:: Dataset section

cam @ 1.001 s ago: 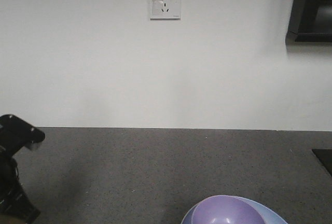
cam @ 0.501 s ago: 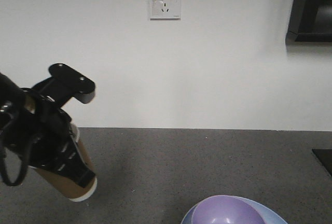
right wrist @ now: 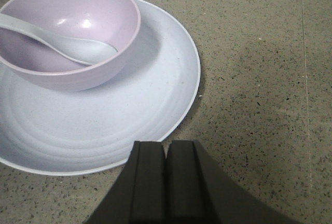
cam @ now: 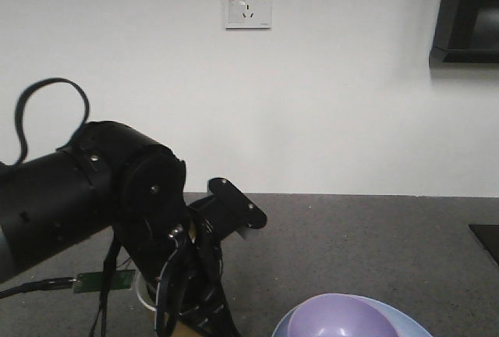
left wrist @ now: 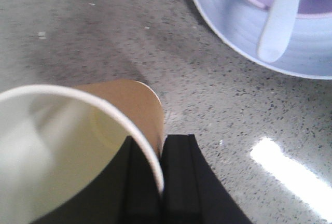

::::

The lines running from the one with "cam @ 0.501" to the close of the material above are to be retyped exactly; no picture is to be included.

cam @ 0.501 s ago: 
right wrist @ now: 
cam @ now: 
left wrist @ now: 

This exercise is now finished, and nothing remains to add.